Oltre che dalla documentazione storica, il racconto è arricchito dalla lettura delle opere in versi e in prosa, comprese le lettere dell’Epistolario e alcuni dei passi dello Zibaldone. Una lettura suggestiva che rende più vicino il pensiero del poeta dell’800, accanto a interessanti e poco conosciuti aneddoti. Fa riflettere come Leopardi che non conosceva tempi e luoghi moderni, potesse comprendere anche gli anni successivi. Turbamenti e inquietudine, ricerca della felicità nelle sue pagine che risultano ancora più che attuali. C’è un passo nel libro infatti in cui questo concetto è espresso da Pietro Citati: “Leopardi non apparteneva a nessuna epoca, né a quella presente né a quella passata. Era a casa dappertutto e da nessuna parte. Questa radicale estraneità gli permise di comprendere come nessun altro il diciannovesimo secolo e il ventesimo secolo, la società borghese e quella di massa”.
Pietro Citati con questa ulteriore rivisitazione conferma il suo innato amore per gli classici: quelli che ti possiedono completamente. E proprio i classici hanno rappresentato il metro di paragone e il “pomo della discordia” per cui il critico si è scontrato con i nuovi autori che mai potranno essere considerati alla stregua dei classici e neanche meritano di essere letti. Una vera e propria diatriba sui classici iniziata tra le pagine del Corriere della Sera e proseguite in televisione e in rete con Giorgio Faletti.

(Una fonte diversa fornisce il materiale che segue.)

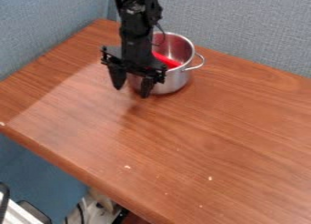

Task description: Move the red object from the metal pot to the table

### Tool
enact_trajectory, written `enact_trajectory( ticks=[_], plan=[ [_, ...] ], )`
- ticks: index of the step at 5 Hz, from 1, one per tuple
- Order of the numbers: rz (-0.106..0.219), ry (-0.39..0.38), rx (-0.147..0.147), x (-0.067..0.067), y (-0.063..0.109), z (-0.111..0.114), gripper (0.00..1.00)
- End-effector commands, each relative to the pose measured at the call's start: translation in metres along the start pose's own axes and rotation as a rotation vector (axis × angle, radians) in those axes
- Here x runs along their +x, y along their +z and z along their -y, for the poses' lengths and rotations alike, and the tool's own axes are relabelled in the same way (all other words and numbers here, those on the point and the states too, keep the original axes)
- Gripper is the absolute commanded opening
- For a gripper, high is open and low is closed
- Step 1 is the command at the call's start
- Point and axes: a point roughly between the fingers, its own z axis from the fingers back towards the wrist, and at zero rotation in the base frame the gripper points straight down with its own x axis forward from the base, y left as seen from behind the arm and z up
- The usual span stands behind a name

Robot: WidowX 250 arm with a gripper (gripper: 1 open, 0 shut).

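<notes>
Red object (165,59), bright red smooth chunk, lies inside small shiny steel metal pot (177,66) w/ loop side handles, near far edge of brown wood-grain table (183,146). Black claw (134,82) points down at pot's near-left side, fingers hanging in front of the pot wall & partly covering it. Red chunk shows just right of & behind the claw's body, still in the pot; contact can't be made out. Jaws look part-way spread, neither wide nor closed; can't tell if anything is gripped. Blue-grey wall (243,27) behind table.
</notes>
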Motion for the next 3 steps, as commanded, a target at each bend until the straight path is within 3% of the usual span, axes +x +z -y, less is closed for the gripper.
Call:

Un libro che fa riscoprire l’intensità della parola leopardiana, dalla prosa alla poesia, la musicalità del verso, la suggestione delle figure retoriche. La vena malinconica dei suoi pensieri, le illusioni, la giovinezza conosciuta nel momento in cui passa e rimpianta proprio quando è ormai perduta, come unico fiore della nostra arida vita. Ma aldilà della realtà contingente, aldilà di ogni siepe, i versi di Leopardi raggiungono la luna e le stelle, sino a toccare l’infinito.